» **TASK DIRECTIONS**:
Across the records below, how many lines include the string "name"? State the number and nothing more.

Stored dataset items:
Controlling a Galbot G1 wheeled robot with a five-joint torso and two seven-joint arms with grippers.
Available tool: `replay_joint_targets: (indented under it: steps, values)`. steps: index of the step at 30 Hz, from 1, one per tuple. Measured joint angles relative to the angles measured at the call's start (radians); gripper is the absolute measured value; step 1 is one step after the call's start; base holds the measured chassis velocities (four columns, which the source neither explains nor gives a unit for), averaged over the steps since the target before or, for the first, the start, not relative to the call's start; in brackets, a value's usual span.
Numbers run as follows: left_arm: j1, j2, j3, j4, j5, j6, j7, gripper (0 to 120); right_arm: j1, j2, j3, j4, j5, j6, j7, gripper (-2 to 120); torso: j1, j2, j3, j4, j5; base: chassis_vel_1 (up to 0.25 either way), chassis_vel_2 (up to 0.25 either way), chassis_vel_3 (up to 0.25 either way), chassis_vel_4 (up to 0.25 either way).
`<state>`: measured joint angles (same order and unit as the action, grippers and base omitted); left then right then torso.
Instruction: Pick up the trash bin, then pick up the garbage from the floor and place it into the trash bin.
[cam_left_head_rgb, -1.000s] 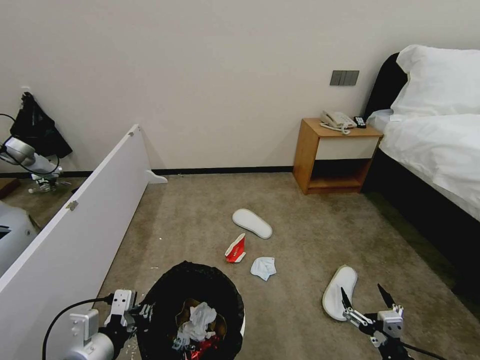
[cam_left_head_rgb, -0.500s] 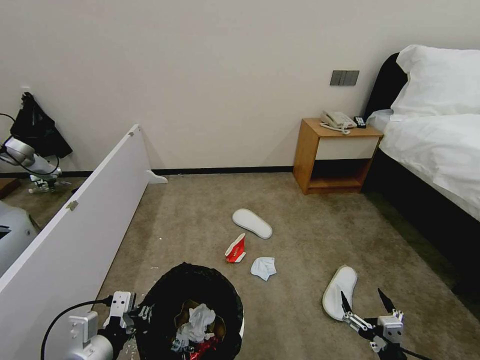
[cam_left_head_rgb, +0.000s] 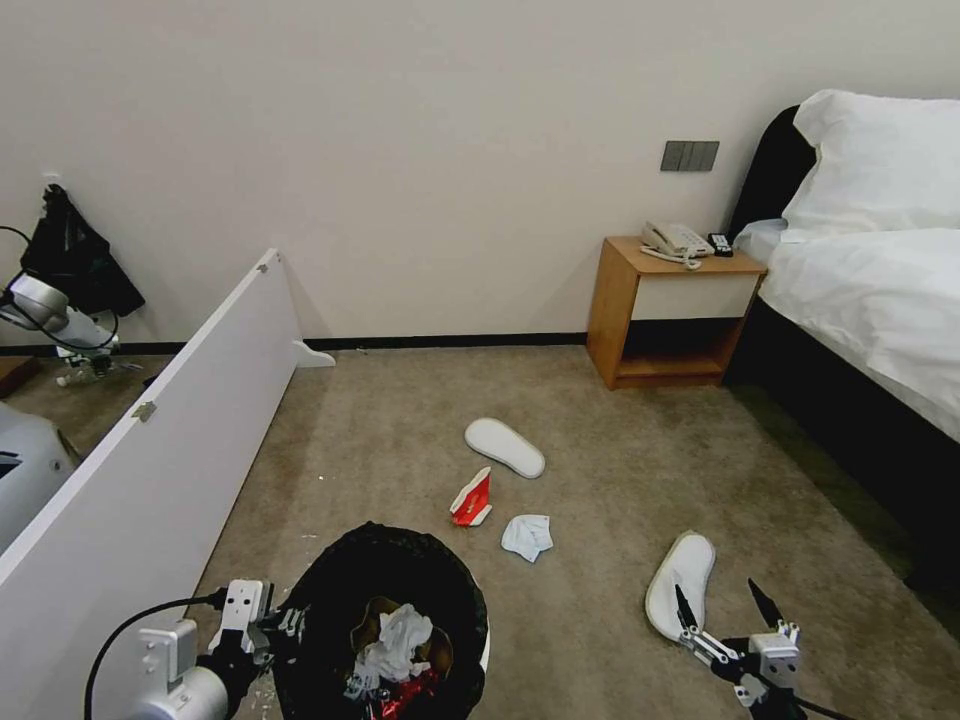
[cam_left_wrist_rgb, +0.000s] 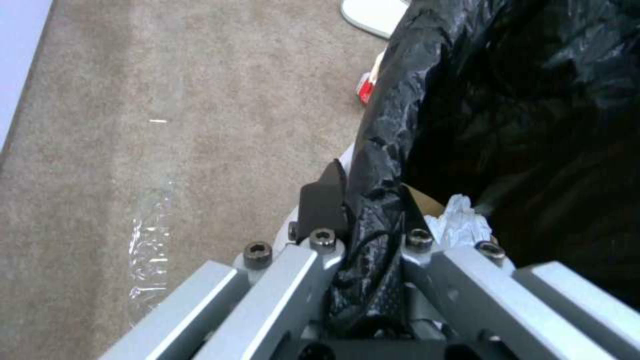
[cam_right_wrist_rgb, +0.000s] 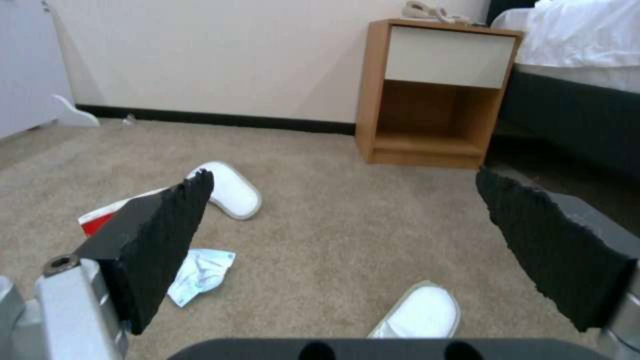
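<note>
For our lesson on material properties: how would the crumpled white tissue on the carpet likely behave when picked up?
The tissue looks thin and creased, so probably floppy and very light. Lying flat on the carpet, it may be awkward to pinch.

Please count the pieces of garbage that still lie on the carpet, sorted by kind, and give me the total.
White slippers: 2, the far slipper and the near slipper
Red-and-white carton: 1
White tissue: 1
Total on the carpet: 4
</note>
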<state>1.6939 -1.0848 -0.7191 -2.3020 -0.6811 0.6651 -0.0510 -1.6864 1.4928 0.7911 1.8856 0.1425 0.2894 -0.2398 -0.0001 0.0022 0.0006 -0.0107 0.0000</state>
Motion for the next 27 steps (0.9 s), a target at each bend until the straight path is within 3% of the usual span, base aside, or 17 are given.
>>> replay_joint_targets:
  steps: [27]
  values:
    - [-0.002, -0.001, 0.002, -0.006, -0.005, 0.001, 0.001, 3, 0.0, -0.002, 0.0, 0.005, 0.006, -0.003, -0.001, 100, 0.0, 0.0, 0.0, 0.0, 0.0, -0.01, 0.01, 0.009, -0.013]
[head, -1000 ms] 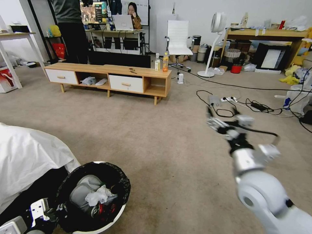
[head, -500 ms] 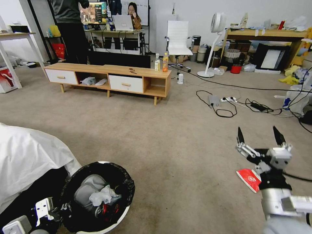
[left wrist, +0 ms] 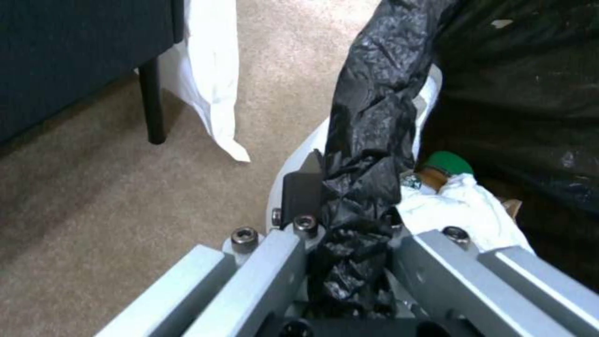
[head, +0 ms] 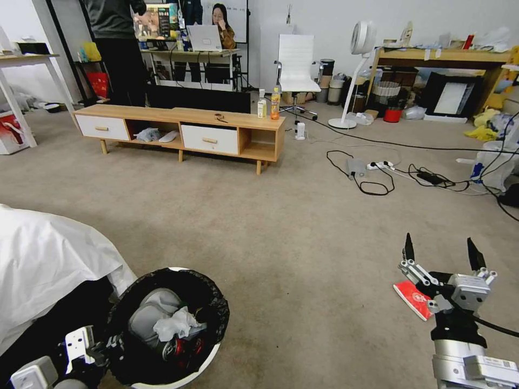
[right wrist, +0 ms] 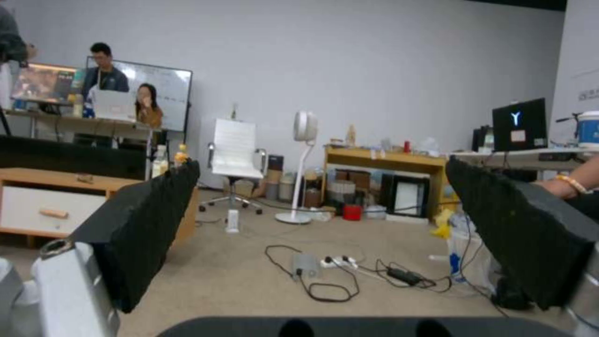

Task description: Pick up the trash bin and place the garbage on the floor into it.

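The right end effector (head: 442,249) has swung back across the carpet and dropped low within the last second; it now hangs with its two black fingers spread wide and nothing between them, tips pointing away from the robot. Just beside and under it lies the flat red packet (head: 414,297) with a white logo, flat on the floor (head: 281,232). The right wrist view looks level across the room rather than down, so the fingers are probably not yet angled at the packet, though that is hard to judge from here.

The left end effector (left wrist: 349,243) is clenched on the rim of the trash bin (head: 208,356), pinching the crinkled black bag (left wrist: 368,140) folded over the white edge. The bin sits low at the robot's left, next to a white sheet (head: 48,259). Inside it lie white tissues (head: 173,323), something red that may be the crushed can (head: 181,346), and a green-capped bottle (left wrist: 446,164).

Since most litter is already collected, the packet looks like the last piece. The arm's return puts it within reach, so the pick-up step appears about to begin.
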`<state>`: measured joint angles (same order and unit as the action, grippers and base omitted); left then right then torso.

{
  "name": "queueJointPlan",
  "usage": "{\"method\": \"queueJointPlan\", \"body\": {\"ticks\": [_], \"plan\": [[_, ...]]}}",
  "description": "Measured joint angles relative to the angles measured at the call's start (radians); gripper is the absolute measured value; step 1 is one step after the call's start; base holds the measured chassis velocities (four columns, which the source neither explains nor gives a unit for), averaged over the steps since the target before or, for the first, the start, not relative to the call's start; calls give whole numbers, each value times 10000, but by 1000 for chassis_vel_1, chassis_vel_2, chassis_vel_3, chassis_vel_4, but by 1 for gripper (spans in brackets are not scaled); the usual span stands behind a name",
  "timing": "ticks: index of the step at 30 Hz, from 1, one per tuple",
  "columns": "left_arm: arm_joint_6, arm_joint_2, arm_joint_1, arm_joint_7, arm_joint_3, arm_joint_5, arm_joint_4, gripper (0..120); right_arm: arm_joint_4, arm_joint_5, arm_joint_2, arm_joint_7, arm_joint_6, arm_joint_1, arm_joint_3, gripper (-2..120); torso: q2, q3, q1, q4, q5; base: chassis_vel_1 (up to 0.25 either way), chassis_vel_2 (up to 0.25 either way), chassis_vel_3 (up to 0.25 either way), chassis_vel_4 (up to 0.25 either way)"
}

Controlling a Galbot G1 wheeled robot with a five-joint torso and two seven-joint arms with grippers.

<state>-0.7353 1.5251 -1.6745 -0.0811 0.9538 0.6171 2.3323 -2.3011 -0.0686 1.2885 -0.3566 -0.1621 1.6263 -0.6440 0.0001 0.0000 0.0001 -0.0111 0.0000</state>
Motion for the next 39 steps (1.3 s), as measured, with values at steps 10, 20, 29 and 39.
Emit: {"method": "queueJointPlan", "body": {"ticks": [10, 20, 29, 39], "plan": [[0, 19, 33, 180, 46, -23, -35, 1, 133, 79, 52, -2, -78, 154, 74, 100, 0, 0, 0, 0, 0, 0, 0, 0, 0], [0, 65, 39, 293, 52, -144, -77, 1, 222, 131, 36, -2, -121, 175, 77, 100, 0, 0, 0, 0, -1, 0, 0, 0, 0], [0, 103, 35, 324, 69, -145, -80, 1, 322, 115, 34, -11, -121, 89, 136, 100, 0, 0, 1, 0, 0, -13, -11, -12, -13], [0, 161, 36, 335, 78, -166, -82, 1, 380, 82, 34, -35, -121, 47, 142, 100, 0, 0, 1, -1, 0, -87, -77, -75, -89]]}}
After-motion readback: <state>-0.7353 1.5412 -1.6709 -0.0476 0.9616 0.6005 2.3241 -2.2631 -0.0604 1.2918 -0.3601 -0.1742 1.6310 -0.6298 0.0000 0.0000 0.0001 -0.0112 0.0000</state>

» **WRITTEN ANSWER**:
2